Ministerstwo rolnictwa o zmianach w Zielonym Ładzie
Ministerstwo Rolnictwa i Rozwoju Wsi wyliczyło proponowane przez Komisję Europejską zmiany w Zielonym Ładzie:
a) od 2024 r. nie będzie obowiązku ugorowania 4 proc. gruntów ornych, o ile państwo członkowskie jeszcze w tym roku ustanowi taki ekoschemat, za który rolnicy otrzymywać będą dodatkową płatność.
b) Komisja proponuje, aby od 1 stycznia 2024 r. rolnicy mogli mieć wybór albo stosować dywersyfikację upraw (tj. różne uprawy) albo zmianowanie (tj. określone następstwo upraw roślin). W przypadku wyboru dywersyfikacji upraw dla gospodarstw o powierzchni: - od 10 do 30 ha gruntów ornych wystarczy posiadać 2 uprawy, z tym że największa uprawa nie może stanowić więcej niż 75 proc., - powyżej 30 ha gruntów ornych wystarczy posiadać 3 uprawy, z tym że największa uprawa nie może stanowić więcej niż 75 proc., a dwie uprawy główne więcej niż 95 proc.

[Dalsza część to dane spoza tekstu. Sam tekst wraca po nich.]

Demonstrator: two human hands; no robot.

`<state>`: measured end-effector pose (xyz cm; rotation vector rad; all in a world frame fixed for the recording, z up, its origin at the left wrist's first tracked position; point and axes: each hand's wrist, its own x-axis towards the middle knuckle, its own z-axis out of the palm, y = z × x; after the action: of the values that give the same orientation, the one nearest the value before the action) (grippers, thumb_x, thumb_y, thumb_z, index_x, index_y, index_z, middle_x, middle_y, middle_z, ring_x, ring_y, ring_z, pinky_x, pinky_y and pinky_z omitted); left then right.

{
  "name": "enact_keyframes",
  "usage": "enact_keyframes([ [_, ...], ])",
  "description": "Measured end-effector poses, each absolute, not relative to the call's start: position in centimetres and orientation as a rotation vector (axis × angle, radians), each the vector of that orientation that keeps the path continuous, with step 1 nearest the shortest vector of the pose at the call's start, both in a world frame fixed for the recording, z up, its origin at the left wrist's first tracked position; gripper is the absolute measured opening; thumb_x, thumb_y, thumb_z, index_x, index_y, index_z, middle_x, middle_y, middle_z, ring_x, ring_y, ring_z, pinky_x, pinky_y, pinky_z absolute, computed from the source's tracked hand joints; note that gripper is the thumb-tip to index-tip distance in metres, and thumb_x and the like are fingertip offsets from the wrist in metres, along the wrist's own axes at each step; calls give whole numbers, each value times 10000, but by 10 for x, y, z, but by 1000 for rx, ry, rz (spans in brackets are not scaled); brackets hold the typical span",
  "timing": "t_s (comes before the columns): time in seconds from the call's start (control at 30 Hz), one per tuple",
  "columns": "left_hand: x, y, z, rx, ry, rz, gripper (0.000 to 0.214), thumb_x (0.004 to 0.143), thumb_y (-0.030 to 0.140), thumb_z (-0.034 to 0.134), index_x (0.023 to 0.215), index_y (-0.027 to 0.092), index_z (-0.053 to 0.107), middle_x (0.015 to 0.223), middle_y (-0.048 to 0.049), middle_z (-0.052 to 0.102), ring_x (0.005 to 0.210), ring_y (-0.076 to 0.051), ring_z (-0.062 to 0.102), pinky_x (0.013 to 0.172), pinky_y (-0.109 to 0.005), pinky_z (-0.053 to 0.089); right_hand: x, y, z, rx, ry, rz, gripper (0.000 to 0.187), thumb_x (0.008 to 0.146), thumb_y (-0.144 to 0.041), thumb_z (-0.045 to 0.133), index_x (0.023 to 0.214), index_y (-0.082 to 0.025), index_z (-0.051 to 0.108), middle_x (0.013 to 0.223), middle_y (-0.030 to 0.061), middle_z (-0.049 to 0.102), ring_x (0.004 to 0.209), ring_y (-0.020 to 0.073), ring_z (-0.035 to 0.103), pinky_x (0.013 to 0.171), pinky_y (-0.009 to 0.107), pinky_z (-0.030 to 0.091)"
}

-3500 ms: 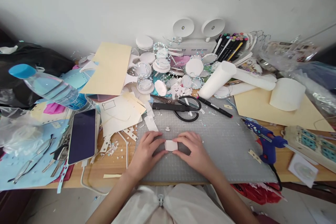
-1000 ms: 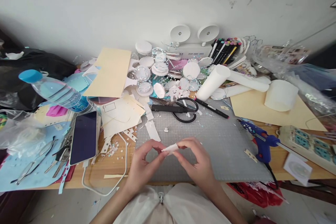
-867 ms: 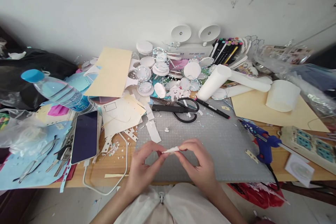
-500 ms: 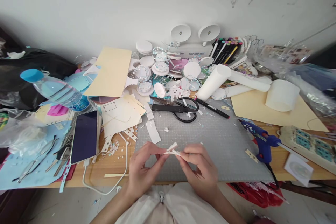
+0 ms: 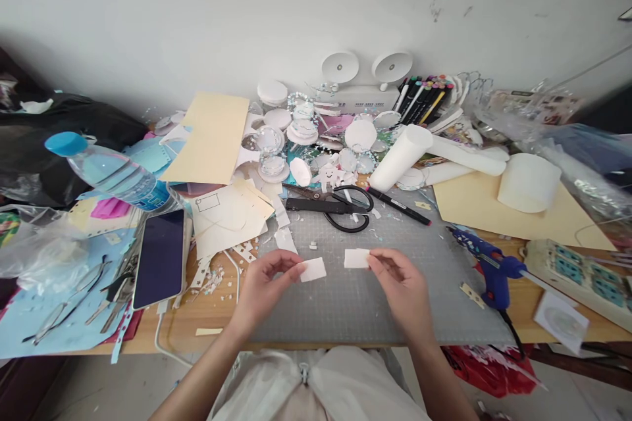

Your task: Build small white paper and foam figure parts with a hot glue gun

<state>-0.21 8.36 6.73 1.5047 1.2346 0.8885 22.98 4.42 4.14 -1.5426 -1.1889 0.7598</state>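
Observation:
My left hand (image 5: pixel 269 286) pinches a small white rectangular piece (image 5: pixel 314 270), perhaps paper or thin foam, between thumb and fingertips. A similar white piece (image 5: pixel 355 258) is gripped at its right end by my right hand (image 5: pixel 402 289). The two pieces are apart, both held just above the grey cutting mat (image 5: pixel 336 316). Beyond them on the mat lie black-handled scissors (image 5: pixel 349 222) and a black marker (image 5: pixel 402 205). A loose white strip (image 5: pixel 285 240) is partly hidden behind my left hand.
A blue glue gun (image 5: pixel 496 270) and a power strip (image 5: pixel 582 276) lie at the right. White rolls (image 5: pixel 402 158) and small round decorations (image 5: pixel 302 128) crowd the back. To the left are a phone (image 5: pixel 160 260), a water bottle (image 5: pixel 113 174) and eyeglasses (image 5: pixel 64 302).
My hands were close together on folded or overlapping white material. Now they have moved apart and forward, each with a separate flat white piece.

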Motion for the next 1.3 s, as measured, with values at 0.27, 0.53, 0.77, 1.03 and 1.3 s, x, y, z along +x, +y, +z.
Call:
enact_keyframes([
  [0.27,1,89,56,1788,1337,935,186,895,236,574,1048,208,676,1026,-64,692,748,-154,626,707,-286,513,242,47,27,-1670,-1329,666,209,868,-416,613,833,-223,685,856,50,717,793,214,655,746,353,509],
  [0.53,5,70,77,2020,1028,913,103,928,177,550,949,204,647,916,-47,660,811,-139,627,739,-228,508,230,34,45,-1574,-1454,651,247,923,-374,537,737,-220,588,685,-10,600,666,141,577,632,235,467],
  [0.77,7,62,92,2127,756,790,207,874,213,650,1075,220,600,897,-51,624,785,-136,629,712,-205,531,185,35,50,-1222,-1784,751,309,973,-324,437,702,-211,534,651,-16,573,604,108,555,568,181,439],
  [1.03,-89,134,119,2726,1673,1059,277,922,183,528,1187,215,603,1196,-118,662,1129,-268,609,966,-412,473,219,50,37,-1366,-1653,623,374,981,-402,374,728,-226,585,624,-5,586,555,113,583,564,166,481],
  [1.3,-139,196,140,2891,2044,1019,320,949,185,416,1053,182,719,1041,-70,764,941,-246,706,778,-324,510,267,34,20,-1726,-1497,570,350,835,-562,549,795,-252,706,633,0,701,591,150,687,568,153,529],
])
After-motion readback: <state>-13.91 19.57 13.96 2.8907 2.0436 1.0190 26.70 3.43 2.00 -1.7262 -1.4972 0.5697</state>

c) państwo członkowskie będzie miało swobodę w decydowaniu, w jakim okresie roku ustanowić obowiązek utrzymania okrywy glebowej, co ułatwi rolnikom wykonywanie określonych zabiegów agrotechnicznych w dogodnym czasie.
d) gospodarstwa do 10 ha nie będą podlegały sankcjom związanym z realizacją norm środowiskowych (tzw. warunkowości). W praktyce oznacza to zwolnienie gospodarstw do 10 ha użytków rolnych i z tych wymogów.
Wcześniej w piątek komisarz UE ds. rolnictwa Janusz Wojciechowski poinformował na konferencji, że Komisja Europejska zaproponuje zmiany legislacyjne w Zielonym Ładzie. Zastrzegł, że będzie jeszcze wymagana zgoda dla tych propozycji ze strony Rady UE i Parlamentu Europejskiego, ale że w PE "jest oczekiwanie zmian w tym kierunku".
- Te informacje powinny przynajmniej część tych problemów rolników zmniejszyć, dotyczą one elementów tak zwanej zielonej transformacji - przekazał komisarz.
Protesty rolników
Od kilku tygodni w Polsce i innych krajach UE trwają protesty rolników. W Polsce ich postulaty to odstąpienie od przepisów Zielonego Ładu, uszczelnienie granic przed napływem produktów rolno-spożywczych spoza UE oraz obrona hodowli zwierzęcej w Polsce.
Europejski Zielony Ład wprowadza wiele wytycznych dotyczących m.in. rolnictwa, które mają umożliwić osiągnięcie w Europie neutralności klimatycznej do 2050 roku. Chodzi o wprowadzenie bardziej ekologicznej i mniej emisyjnej produkcji poprzez stosowanie odłogowania gruntów, redukcję użycia nawozów i środków ochrony roślin o połowę, obowiązkowe przeznaczenie 25 proc. areału ziemi pod uprawy ekologiczne.